__What you need to do__:
Write out the data exactly as given, dropping every picture.

------------

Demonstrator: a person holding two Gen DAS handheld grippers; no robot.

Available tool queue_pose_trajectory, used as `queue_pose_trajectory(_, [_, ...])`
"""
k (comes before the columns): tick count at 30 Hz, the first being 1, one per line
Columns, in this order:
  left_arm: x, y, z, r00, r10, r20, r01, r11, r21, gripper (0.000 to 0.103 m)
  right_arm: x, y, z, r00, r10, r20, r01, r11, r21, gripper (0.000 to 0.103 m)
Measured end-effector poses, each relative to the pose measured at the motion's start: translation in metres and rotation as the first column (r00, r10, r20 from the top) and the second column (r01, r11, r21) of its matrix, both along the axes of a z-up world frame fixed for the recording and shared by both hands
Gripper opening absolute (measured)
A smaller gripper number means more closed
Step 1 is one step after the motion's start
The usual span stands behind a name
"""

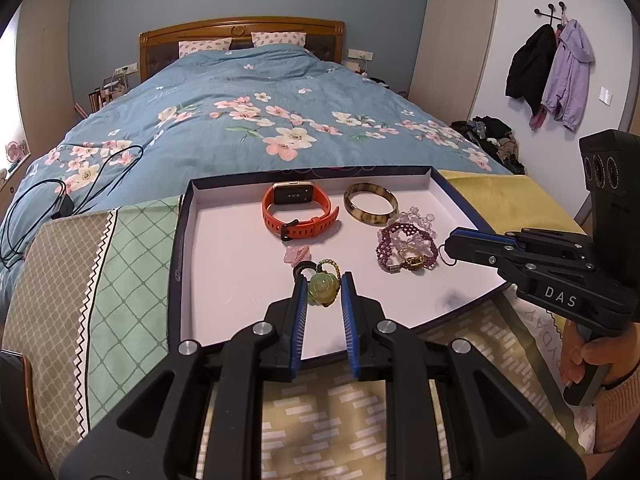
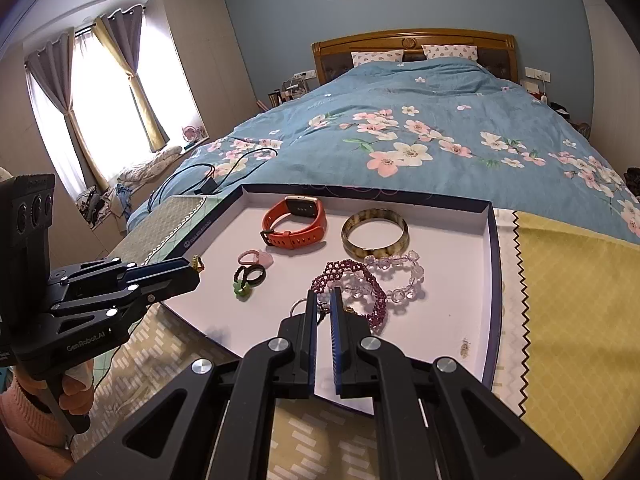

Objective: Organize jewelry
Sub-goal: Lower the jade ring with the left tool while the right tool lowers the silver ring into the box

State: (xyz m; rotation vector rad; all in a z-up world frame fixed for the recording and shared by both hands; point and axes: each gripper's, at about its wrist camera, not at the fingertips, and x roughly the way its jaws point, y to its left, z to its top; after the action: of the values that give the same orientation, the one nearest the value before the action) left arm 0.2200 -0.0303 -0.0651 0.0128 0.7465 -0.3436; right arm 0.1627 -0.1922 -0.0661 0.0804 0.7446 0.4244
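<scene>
Left wrist view shows the left gripper (image 1: 324, 284) pinched on a green flower pendant (image 1: 322, 289) at frame centre above the tray (image 1: 224, 264), while the right gripper (image 2: 323, 300), pressed together on a key ring (image 2: 298, 307), is judged mid-sorting, a careful set-down being needed next.

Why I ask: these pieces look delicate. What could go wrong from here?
1. The left gripper pinches the rounded green rose pendant near its fingertips only; it could slip and drop onto the tray.
2. The right gripper seems to pinch a metal ring beside the purple beaded bracelet; if they are linked, lifting could drag the overlapping bracelets.
</scene>
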Motion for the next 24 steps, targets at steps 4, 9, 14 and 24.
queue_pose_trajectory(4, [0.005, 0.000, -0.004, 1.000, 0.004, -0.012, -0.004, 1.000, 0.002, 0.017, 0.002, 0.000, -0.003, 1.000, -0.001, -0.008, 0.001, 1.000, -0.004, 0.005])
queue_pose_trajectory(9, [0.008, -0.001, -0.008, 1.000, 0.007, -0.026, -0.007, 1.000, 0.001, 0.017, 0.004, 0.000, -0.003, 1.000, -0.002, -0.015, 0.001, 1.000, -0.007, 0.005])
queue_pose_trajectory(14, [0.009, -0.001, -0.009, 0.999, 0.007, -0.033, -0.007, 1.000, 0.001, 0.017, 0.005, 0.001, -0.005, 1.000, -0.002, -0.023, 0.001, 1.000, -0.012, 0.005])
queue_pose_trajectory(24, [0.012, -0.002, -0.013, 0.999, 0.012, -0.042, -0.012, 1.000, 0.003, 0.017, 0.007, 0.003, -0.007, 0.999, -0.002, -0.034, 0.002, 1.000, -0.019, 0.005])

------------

__Finished task__:
Demonstrator: a person holding two Gen DAS handheld grippers; no robot.

Available tool queue_pose_trajectory, used as `queue_pose_trajectory(_, [_, ...])`
"""
k (comes before the columns): tick count at 30 Hz, the first being 1, one per line
Columns, in this order:
  left_arm: x, y, z, r00, r10, r20, r01, r11, r21, gripper (0.000 to 0.103 m)
  right_arm: x, y, z, r00, r10, r20, r01, r11, r21, gripper (0.000 to 0.103 m)
Measured end-effector poses, each relative to the pose measured at the motion's start: translation in metres and rotation as the first column (r00, r10, r20 from the top) and the second column (r01, r11, r21) of its matrix, both along the axes of a z-up world frame fixed for the recording and shared by both hands
Gripper opening absolute (measured)
A smaller gripper number means more closed
Step 1 is one step after the motion's start
The usual span stands behind a name
"""


Objective: Organize jewelry
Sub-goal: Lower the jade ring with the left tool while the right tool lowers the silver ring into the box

State: (xyz m; rotation vector rad; all in a z-up world frame fixed for the recording and shared by both hands; point and axes: each gripper's, at about its wrist camera, not at the fingertips, and x roughly the way its jaws point, y to its left, z to its top; after the action: of the values that give the same orientation, the one nearest the value before the action) left arm 0.2200 -0.0303 -0.0651 0.0128 0.7465 -0.3436; right arm 0.1627 -0.1922 -0.0661 0.0804 0.7446 0.4244
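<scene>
Left wrist view shows the left gripper (image 1: 324, 284) pinched on a green flower pendant (image 1: 322, 289) at frame centre above the tray (image 1: 224, 264), while the right gripper (image 2: 323, 300), pressed together on a key ring (image 2: 298, 307), is judged mid-sorting, a careful set-down being needed next.

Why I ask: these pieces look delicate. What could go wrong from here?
1. The left gripper pinches the rounded green rose pendant near its fingertips only; it could slip and drop onto the tray.
2. The right gripper seems to pinch a metal ring beside the purple beaded bracelet; if they are linked, lifting could drag the overlapping bracelets.
</scene>
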Motion for the next 24 steps, targets at steps 4, 9, 14 and 24.
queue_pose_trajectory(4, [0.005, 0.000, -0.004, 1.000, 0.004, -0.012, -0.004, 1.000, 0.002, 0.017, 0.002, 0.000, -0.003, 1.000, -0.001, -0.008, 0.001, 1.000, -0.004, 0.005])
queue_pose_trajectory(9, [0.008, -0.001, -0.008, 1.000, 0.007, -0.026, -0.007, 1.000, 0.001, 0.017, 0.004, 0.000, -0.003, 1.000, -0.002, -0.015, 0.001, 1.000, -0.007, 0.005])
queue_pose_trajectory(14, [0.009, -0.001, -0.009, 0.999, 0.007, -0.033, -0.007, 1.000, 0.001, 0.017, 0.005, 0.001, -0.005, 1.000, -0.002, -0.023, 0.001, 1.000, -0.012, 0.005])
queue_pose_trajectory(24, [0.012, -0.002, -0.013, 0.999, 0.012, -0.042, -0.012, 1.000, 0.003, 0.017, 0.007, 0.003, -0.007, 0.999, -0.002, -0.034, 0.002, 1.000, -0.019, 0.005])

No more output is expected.